(Sorry for not following the suggested format. If this question eventually gets turned into a FAQ, we can clean all this up.)
There is an existing FAQ item tackles many of the same issues as this question, but from another direction - it explains it as a process, rather than a set of triggers: Guidelines for Inadequately Referenced Answers
From that list we can see some of the items in @ChrisW's answer aren't quite that simple.
"No references at all", for example, has a process of requesting references associated with it. A more accurate description is that a question is deleted when:
- No, or inappropriate, references, AND
- a week has gone by since the user/community was asked to fix it OR the user directly refuses to reference it, AND
- it comes to a moderator's attention (including via a flag), OR it is
one of our very, very occasional sweeps of the oldest unreferenced answers
in which we rarely get as far as answers as recent as 12-months-old.
(Putting it this way probably isn't the clearest approach. If this is unclear, and what we already have is unclear, is there a third approach?)
Those guidelines similarly addresses our approach to original research (which, the recent definitional post suggests, subsumes unjustified arithmetic).
"Not answering the question" tends to be flagged - it is a bit like spam.

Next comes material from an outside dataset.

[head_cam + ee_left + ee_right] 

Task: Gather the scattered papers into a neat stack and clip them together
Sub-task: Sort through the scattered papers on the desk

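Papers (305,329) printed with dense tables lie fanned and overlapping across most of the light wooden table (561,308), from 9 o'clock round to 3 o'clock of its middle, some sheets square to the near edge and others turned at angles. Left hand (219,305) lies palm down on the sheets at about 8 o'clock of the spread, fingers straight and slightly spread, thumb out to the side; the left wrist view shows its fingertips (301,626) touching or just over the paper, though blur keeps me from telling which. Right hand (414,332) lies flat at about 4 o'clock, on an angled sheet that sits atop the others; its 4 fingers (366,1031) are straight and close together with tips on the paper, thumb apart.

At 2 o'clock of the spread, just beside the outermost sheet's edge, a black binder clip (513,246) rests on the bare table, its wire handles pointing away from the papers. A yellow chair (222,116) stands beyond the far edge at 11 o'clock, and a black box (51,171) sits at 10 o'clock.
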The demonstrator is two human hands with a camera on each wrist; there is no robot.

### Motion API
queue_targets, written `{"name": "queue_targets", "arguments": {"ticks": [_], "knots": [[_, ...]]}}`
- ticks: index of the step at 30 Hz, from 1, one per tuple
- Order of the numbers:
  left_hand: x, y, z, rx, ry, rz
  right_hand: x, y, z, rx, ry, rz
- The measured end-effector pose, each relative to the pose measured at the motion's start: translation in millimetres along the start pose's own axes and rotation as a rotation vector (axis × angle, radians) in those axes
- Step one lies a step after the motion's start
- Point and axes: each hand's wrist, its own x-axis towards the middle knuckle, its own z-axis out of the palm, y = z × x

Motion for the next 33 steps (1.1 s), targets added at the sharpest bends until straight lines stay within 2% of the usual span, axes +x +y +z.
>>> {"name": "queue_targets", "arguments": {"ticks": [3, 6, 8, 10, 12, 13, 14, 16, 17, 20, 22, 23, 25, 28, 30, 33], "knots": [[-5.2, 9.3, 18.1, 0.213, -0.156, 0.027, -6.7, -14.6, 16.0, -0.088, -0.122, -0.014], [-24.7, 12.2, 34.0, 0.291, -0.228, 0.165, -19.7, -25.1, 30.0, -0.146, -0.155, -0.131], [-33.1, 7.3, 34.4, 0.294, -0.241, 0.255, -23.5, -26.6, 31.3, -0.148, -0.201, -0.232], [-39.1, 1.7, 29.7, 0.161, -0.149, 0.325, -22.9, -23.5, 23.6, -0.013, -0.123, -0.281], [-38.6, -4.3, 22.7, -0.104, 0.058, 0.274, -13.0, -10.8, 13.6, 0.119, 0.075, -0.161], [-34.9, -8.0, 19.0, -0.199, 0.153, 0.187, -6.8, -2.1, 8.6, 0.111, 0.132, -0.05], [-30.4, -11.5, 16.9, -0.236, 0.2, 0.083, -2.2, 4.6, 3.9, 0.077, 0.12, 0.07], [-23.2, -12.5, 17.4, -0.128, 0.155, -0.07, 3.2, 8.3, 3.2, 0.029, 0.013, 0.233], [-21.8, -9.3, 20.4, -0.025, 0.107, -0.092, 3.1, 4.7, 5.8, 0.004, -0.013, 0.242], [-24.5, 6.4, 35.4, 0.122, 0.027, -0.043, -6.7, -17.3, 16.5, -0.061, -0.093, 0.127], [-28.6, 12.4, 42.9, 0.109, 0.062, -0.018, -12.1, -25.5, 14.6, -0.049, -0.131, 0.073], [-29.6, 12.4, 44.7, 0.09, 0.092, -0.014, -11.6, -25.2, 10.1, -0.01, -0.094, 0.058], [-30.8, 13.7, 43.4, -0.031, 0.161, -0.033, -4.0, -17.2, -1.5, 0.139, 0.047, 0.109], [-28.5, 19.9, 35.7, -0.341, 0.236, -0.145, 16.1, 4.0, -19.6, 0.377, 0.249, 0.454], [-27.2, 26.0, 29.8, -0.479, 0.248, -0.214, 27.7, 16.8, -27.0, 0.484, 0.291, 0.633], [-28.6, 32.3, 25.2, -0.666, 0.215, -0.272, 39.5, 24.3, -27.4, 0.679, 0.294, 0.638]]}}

It is just an unwanted answer. (Spam and deliberate vandalism is more likely to result in a permanent ban rather than just deleting the answer with an explanation.)
Repeating an answer is fine - especially if it is better argued and may earn more upvotes.
(I personally prefer to copy-edit someone else's question to make it better, and let them get the rep for the research part. However, I am not in a position of scratching for enough rep to post comments; I am motivated to have trusted users taking on some of the self-policing roles. I can understand someone preferring to earn their own rep with their own answer.)